The United States Department of State’s 2021 human rights report singled out Jeety’s feeding programme as a critical effort to combat hunger among inmates.

Receiving the certificate on Jeety’s behalf, General Manager Chandra Mohan emphasized his boss’s simple creed: every human being deserves dignity and care.

“This honor makes him more resolute to continue no matter the situation,” Mohan said. “As you know, Mr. Jeety is just a call away.”

The accolade at Monrovia Central is one of many. Jeety’s humanitarian work has earned him national and international recognition: Liberia’s Knight Grand Commander of the Humane Order of African Redemption, awards from civic fraternities and media praise, and India’s Pravasi Bharatiya Samman for non-resident citizens. Those honors map the reach of what began as a steady, hands-on commitment to vulnerable people.
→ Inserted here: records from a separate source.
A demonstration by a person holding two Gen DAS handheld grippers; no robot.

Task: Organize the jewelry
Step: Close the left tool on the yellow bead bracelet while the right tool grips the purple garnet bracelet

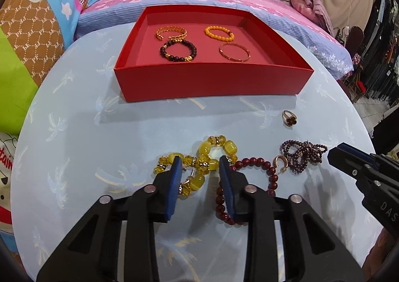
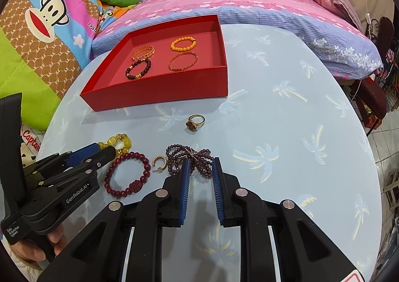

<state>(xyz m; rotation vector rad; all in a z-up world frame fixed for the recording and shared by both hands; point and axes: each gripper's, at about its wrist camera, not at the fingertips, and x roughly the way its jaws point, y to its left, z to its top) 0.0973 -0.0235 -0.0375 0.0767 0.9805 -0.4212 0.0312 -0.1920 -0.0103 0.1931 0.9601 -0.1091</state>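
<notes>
My left gripper is down on the yellow bead bracelet, which lies in a figure-eight; its crossing fills the gap and touches both pads. From the right wrist, that gripper hides part of the yellow bracelet. My right gripper stands narrowly open, its tips straddling a bunched dark purple bead strand without clear pressure. Between the two lie a dark red bead bracelet and a small gold hoop. A gold ring lies nearer the red tray, which holds several bracelets.
Everything rests on a round pale blue table with a palm print. The red tray sits at its far side. Beyond the table is a bed with patterned pillows and blankets. A hand holds the left gripper's handle.
</notes>
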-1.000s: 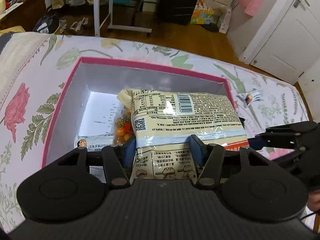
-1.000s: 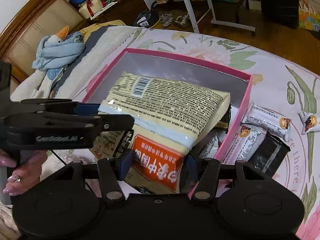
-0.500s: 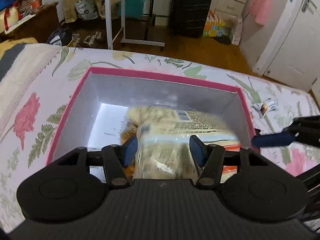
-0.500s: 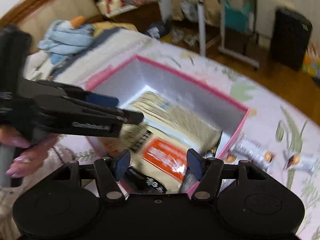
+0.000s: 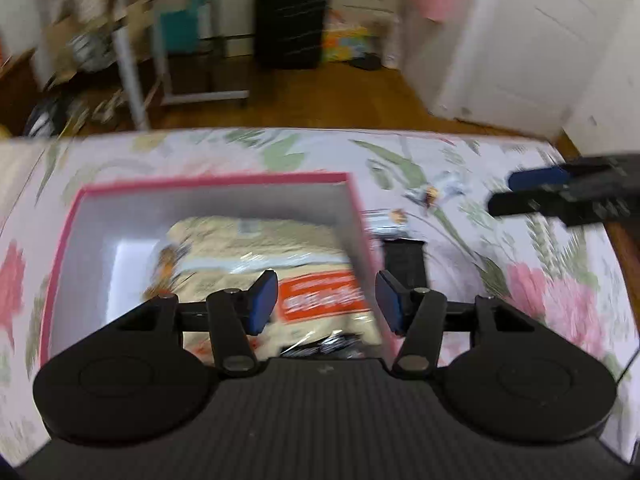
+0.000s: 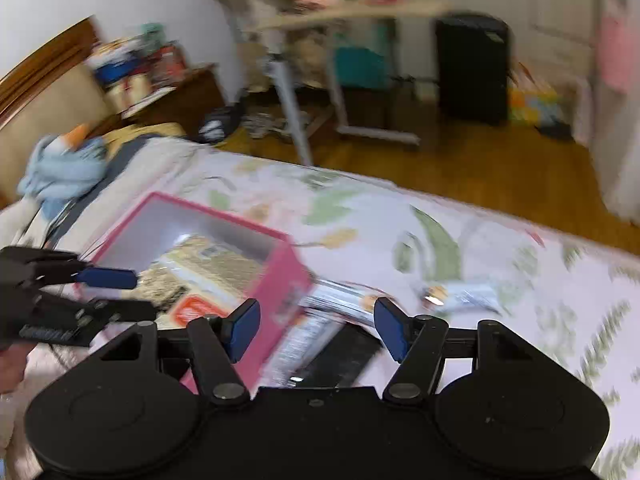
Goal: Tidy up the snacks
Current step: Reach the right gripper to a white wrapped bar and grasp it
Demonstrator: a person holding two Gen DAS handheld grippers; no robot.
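The left gripper (image 5: 326, 300) no longer clamps the big cream snack bag (image 5: 256, 248): a second ago its blue pads pinched the bag's near edge, and now they stand apart above it with the jaws closing on nothing, the bag's orange label showing through the gap. The right gripper (image 6: 316, 326) has let go as well; earlier its pads straddled the orange-labelled end of the same bag, and now it hangs with its jaws parted and empty, swung off to the right past the pink box (image 6: 288, 276). The bag itself has dropped from its tilted, propped pose and lies flatter inside the box, filling most of the floor toward the right wall, with a smaller orange-printed packet (image 5: 166, 264) peeking out at its left side. In the right wrist view the box's near right corner sits just beyond the left pad, and between the pads, on the floral bedspread (image 6: 500, 264), lie a silvery wrapped bar (image 6: 344, 294) and a black packet (image 6: 344, 356) against the box's outer wall; another small wrapped bar (image 6: 460, 294) lies farther right, apart from them. Both views are smeared by motion, so print on the wrappers cannot be read. The bedspread's far edge borders a wooden floor (image 6: 480, 160).
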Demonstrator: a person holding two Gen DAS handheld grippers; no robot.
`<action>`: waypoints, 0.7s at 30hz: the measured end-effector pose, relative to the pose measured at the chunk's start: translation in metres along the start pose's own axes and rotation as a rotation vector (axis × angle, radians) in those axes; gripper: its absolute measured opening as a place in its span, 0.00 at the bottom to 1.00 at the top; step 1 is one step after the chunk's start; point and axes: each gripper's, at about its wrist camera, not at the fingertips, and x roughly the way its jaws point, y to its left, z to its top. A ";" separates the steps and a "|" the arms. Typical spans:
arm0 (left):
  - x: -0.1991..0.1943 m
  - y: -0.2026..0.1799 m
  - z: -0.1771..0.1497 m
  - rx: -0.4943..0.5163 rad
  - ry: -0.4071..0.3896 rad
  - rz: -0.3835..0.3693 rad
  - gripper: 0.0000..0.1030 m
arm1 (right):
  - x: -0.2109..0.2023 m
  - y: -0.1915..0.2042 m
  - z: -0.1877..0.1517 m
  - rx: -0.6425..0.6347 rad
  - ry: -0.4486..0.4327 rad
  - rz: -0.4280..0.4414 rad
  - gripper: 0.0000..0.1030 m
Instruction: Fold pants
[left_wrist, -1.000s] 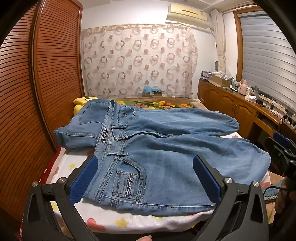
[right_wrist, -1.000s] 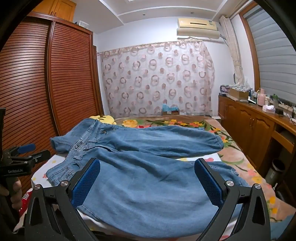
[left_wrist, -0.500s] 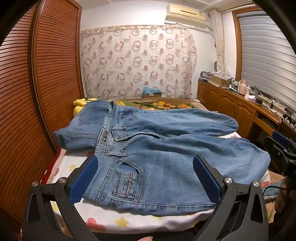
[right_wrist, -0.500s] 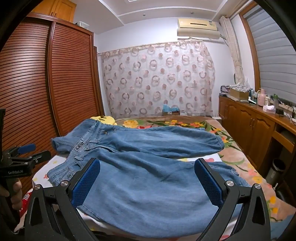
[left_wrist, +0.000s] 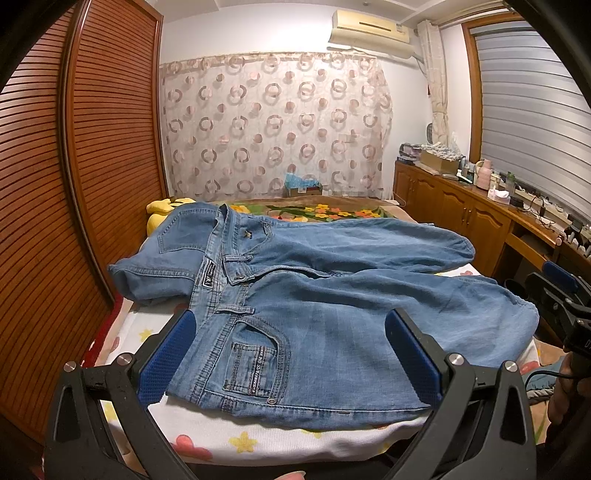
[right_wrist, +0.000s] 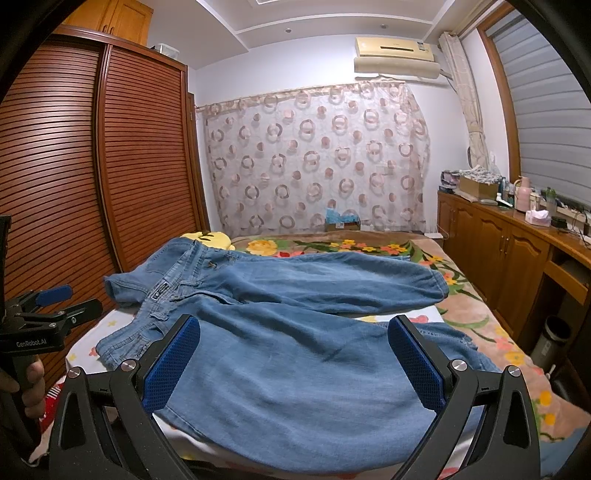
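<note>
Light-blue jeans (left_wrist: 332, 295) flat on bed (legs spread apart)

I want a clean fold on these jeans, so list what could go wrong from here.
1. The jeans lie with the waist section flipped back and bunched at the left; folding now would likely trap that lump.
2. The near leg reaches the mattress edge, so a tug may slide it off the bed.
3. Both the left gripper and right gripper are open and hold nothing; a shallow pinch could catch only one denim layer.
</note>
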 end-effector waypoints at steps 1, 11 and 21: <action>0.000 0.000 0.000 0.001 0.000 0.000 0.99 | 0.000 0.000 0.000 0.000 0.000 0.001 0.99; 0.000 0.000 0.000 0.002 -0.003 0.001 0.99 | 0.002 0.000 0.002 0.001 0.000 0.002 0.99; 0.000 0.000 0.000 0.002 -0.003 0.002 0.99 | 0.004 -0.001 0.002 -0.004 0.001 -0.001 0.99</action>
Yet the season that crowns such generosity can also be starkly indifferent. “Many go hungry on Christmas,” advocates remind us. For some, the festival’s bright lights are a “heartless crown” that hides hunger and neglect. Jeety’s cooking pots and boreholes pierce that veneer, turning a symbolic holiday into real relief.

Whether called a benefactor, a philanthropist or Monrovia’s “real Santa,” Jeety’s model is notable for its constancy.

In a system dependent on outside aid, one man’s routine compassion has become a recurring safety net. The question left behind the applause is simple: how many more hands will answer the next call?